**What to produce:** In the material below, write out each line word for word and omit the pictures.

(Information shown Opens)

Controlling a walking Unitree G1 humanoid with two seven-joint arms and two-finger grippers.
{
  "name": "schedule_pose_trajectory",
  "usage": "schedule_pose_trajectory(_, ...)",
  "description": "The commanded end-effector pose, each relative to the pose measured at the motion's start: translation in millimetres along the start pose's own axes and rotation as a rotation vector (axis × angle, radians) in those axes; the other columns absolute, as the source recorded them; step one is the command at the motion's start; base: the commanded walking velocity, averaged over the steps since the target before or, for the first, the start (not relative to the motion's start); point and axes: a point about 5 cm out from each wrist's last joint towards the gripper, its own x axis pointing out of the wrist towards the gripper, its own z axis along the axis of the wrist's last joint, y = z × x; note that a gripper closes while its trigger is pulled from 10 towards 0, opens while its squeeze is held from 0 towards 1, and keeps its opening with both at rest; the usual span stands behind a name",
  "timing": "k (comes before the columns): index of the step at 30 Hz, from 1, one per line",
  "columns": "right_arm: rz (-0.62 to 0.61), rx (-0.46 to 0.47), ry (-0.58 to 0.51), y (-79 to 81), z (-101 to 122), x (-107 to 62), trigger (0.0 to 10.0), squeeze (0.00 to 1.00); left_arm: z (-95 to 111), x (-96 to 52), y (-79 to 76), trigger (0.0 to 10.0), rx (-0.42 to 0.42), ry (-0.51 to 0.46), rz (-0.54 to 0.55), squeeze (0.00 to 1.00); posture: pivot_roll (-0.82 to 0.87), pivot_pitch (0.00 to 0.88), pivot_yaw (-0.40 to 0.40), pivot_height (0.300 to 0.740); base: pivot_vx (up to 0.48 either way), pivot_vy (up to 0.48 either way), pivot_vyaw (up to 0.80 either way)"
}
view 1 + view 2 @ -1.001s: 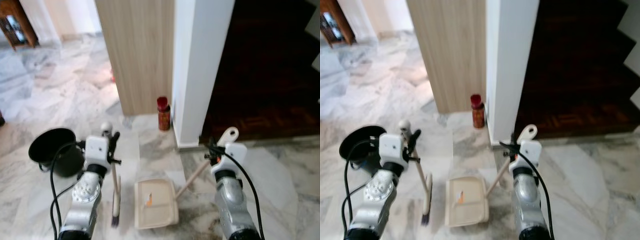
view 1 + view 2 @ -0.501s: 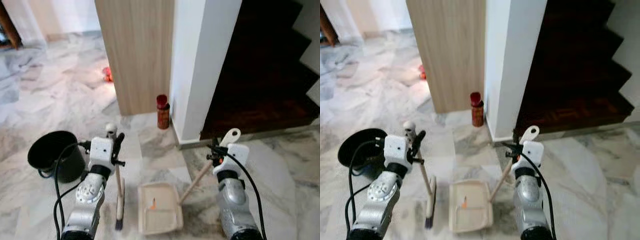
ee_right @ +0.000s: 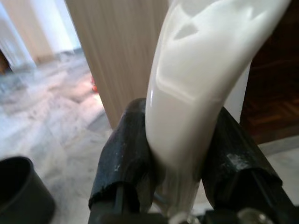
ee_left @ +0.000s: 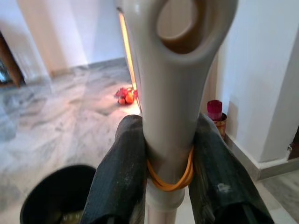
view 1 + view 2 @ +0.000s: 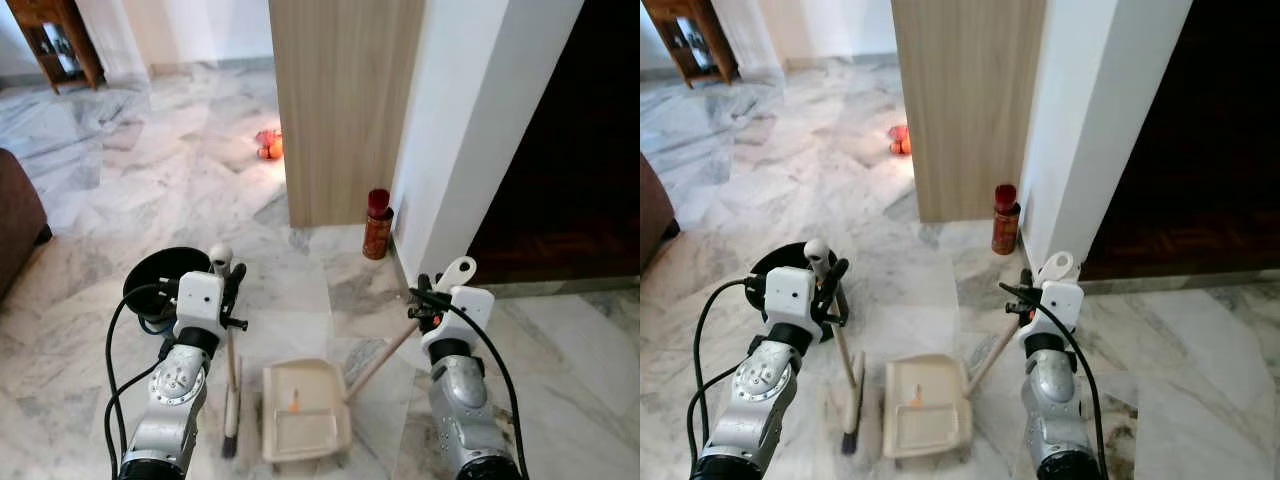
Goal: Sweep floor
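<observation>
My left gripper (image 5: pixel 230 288) is shut on the upper handle of a small cream broom (image 5: pixel 231 400), which stands nearly upright with its dark bristles on the marble floor. In the left wrist view both black fingers (image 4: pixel 122 173) clamp the broom handle (image 4: pixel 169 98) just above an orange rubber band. My right gripper (image 5: pixel 432 303) is shut on the long handle of a cream dustpan (image 5: pixel 302 422). The pan lies flat on the floor between my arms, with a small orange scrap (image 5: pixel 293 405) inside it. The dustpan handle (image 3: pixel 201 84) sits tight between the right fingers.
A black bucket (image 5: pixel 158 286) stands on the floor behind my left arm. A red canister (image 5: pixel 377 222) sits at the foot of a wooden panel (image 5: pixel 340 100) and white pillar (image 5: pixel 480 130). Orange-red bits (image 5: pixel 268 146) lie farther off. Dark stairs (image 5: pixel 580 200) are right, a brown sofa (image 5: pixel 15 230) left.
The whole picture has shifted, so the camera has turned left and now takes in the sofa edge and more open floor. Both grippers keep their holds on broom and dustpan.
</observation>
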Motion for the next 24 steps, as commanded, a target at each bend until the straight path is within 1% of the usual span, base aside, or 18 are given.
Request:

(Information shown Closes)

**Expected output:**
Controlling a walking Unitree G1 humanoid with two seven-joint arms and two-finger grippers.
{
  "name": "schedule_pose_trajectory",
  "usage": "schedule_pose_trajectory(_, ...)",
  "description": "The commanded end-effector pose, each relative to the pose measured at the motion's start: translation in millimetres along the start pose's own axes and rotation as a rotation vector (axis × angle, radians) in those axes; the other columns absolute, as the source recorded them; step one is the command at the motion's start; base: the commanded walking velocity, averaged over the steps since the target before or, for the first, the start (not relative to the motion's start); point and axes: a point about 5 cm out from each wrist's last joint towards the gripper, its own x axis pointing out of the wrist towards the gripper, its own z axis along the axis of the wrist's last joint, y = z × x; note that a gripper closes while its trigger is pulled from 10 towards 0, opens while its squeeze is held from 0 towards 1, and keeps its opening with both at rest; the usual span stands behind a name",
  "timing": "k (comes before the columns): index of the step at 30 Hz, from 1, one per line",
  "columns": "right_arm: rz (-0.62 to 0.61), rx (-0.46 to 0.47), ry (-0.58 to 0.51), y (-79 to 81), z (-101 to 122), x (-107 to 62), trigger (0.0 to 10.0), squeeze (0.00 to 1.00); left_arm: z (-95 to 111), x (-96 to 52), y (-79 to 76), trigger (0.0 to 10.0), rx (-0.42 to 0.42), ry (-0.51 to 0.46), rz (-0.54 to 0.55), squeeze (0.00 to 1.00); posture: pivot_roll (-0.82 to 0.87), pivot_pitch (0.00 to 0.88), pivot_yaw (-0.40 to 0.40), pivot_height (0.300 to 0.740); base: pivot_vx (up to 0.48 either way), pivot_vy (up to 0.48 either way), pivot_vyaw (up to 0.80 either way)"
}
view 1 + view 2 @ -1.001s: 
view 1 + view 2 @ -0.501s: 
ee_right @ +0.000s: 
ee_left @ +0.000s: 
view 1 + view 2 @ +0.000s: 
Goal: Sweep floor
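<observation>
My left gripper (image 5: pixel 230 288) is shut on the upper handle of a small cream broom (image 5: pixel 231 400), which stands nearly upright with its dark bristles on the marble floor. In the left wrist view both black fingers (image 4: pixel 122 173) clamp the broom handle (image 4: pixel 169 98) just above an orange rubber band. My right gripper (image 5: pixel 432 303) is shut on the long handle of a cream dustpan (image 5: pixel 302 422). The pan lies flat on the floor between my arms, with a small orange scrap (image 5: pixel 293 405) inside it. The dustpan handle (image 3: pixel 201 84) sits tight between the right fingers.
A black bucket (image 5: pixel 158 286) stands on the floor behind my left arm. A red canister (image 5: pixel 377 222) sits at the foot of a wooden panel (image 5: pixel 340 100) and white pillar (image 5: pixel 480 130). Orange-red bits (image 5: pixel 268 146) lie farther off. Dark stairs (image 5: pixel 580 200) are right, a brown sofa (image 5: pixel 15 230) left.
The whole picture has shifted, so the camera has turned left and now takes in the sofa edge and more open floor. Both grippers keep their holds on broom and dustpan.
</observation>
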Motion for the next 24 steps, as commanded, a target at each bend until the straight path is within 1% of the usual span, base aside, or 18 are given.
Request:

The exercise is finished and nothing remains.